Ebel fuhr fahrig mit den Händen umher, wollte reden, es wurden aber nur Laute, die kein Wort formten.

Da hielt ihm Friede Schmahl, tückisch lächelnd, das Zweirad. Ebel sollte vom Hof! Auf offener Straße, vor den Augen der sonntäglich geputzten Kirchgänger, die heimkehrten ins Bruch, sollte der Verhaßte seine Unmäßigkeit zeigen!

Und es gelang. Friede brachte den Gendarmen, dessen gewaltige Körperkraft hartnäckig gegen das Rauschgift kämpfte, aufs Rad. Er stützte ihn noch, bis der in der Uniform auf der Chaussee war.

Der Gendarm, einmal im Sattel, bekam es fertig, zu fahren. Und – Friede sah's mit knirschenden Zähnen – je weiter Ebel fuhr, desto mehr mäßigten sich die Schlangenlinien der Radspur: er gewann mit der Bewegung, die ihm jahrelange Gewohnheit war, die Gewalt über seine Gliedmaßen zurück.

Da fuhr an seinen langen Beinen der Hund eines Spaziergängers in die Höhe. Der Gendarm bog weit aus nach der entgegengesetzten Seite, er verlor die Pedale, das Rad fiel, und der Riese stürzte in den Straßengrabe, wo er liegen blieb.

Vorübergehende versuchten ihn aufzurichten – vergeblich! Eine todähnliche Betäubung hielt den Berauschten an der Erde. Und da es stark an zu regnen fing, mochten sich die Helfer nicht aufhalten, die wohl zudem auch die Schadenfreude ein wenig kitzelte, daß die hohe Behörde in der Person ihres Bewaffneten dort im Dreck lag.

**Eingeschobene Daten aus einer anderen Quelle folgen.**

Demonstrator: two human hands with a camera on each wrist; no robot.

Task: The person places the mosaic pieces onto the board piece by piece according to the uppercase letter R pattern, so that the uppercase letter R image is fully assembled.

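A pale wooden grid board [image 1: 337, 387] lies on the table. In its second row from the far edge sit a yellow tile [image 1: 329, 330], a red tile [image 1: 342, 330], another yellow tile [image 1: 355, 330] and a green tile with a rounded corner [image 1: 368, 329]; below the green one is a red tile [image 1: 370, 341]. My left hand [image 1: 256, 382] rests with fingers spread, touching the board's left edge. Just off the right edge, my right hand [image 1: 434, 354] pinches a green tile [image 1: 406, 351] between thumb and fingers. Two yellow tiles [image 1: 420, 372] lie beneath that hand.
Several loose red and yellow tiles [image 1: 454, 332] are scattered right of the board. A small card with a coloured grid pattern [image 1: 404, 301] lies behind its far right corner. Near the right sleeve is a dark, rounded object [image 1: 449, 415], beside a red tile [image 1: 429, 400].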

Friede Schmahl stand trotz des prasselnden Regens von Ferne und triumphierte. Er lachte nicht; nur seine Lippen standen weit offen, und die Nüstern waren gespannt, wie bei einem wiehernden Hengst.

Doch plötzlich weiteten sich seine dunklen Augen: dorthinten, wo an die Chaussee, die wie ein immer schmaler werdendes, graues Band zwischen den grünen Luchwiesen hinlief, sich zu beiden Seiten der dunkle Kieferwald mit dem helleren Schmuck der Hängebirken drängte, dort ganz weit hinten erschien, wie ein Spielzeug so klein, ein Reiter.

Friede Schmahls Raubvogelaugen hatten ihn schon erkannt. Hoch in die Luft hätte er springen mögen, der im Gebüsch am Graben Versteckte, als der Reiter jetzt, immer größer und deutlicher werdend, näher kam – der Herr Oberwachtmeister, Ebels unmittelbarer Vorgesetzter!

Und er ließ sich nicht ein Titelchen entgehen von dem trübseligen Erkennen, von dem freilich nur der Reitende etwas wußte – Gendarm Ebel lag im Graben und war auch durch die harten Worte seines ›Ober‹ nicht aus dem Totenschlaf des Rausches zu erwecken.

Aber später, als er seine Strafe verbüßt hatte, drei Tage Arrest, die die ersten waren in seiner langen Dienstzeit, da kams dem so schmählich Getroffenen zu Sinn, daß ihm jemand einen Henkersstreich gespielt, daß man ihn absichtlich benebelt hatte.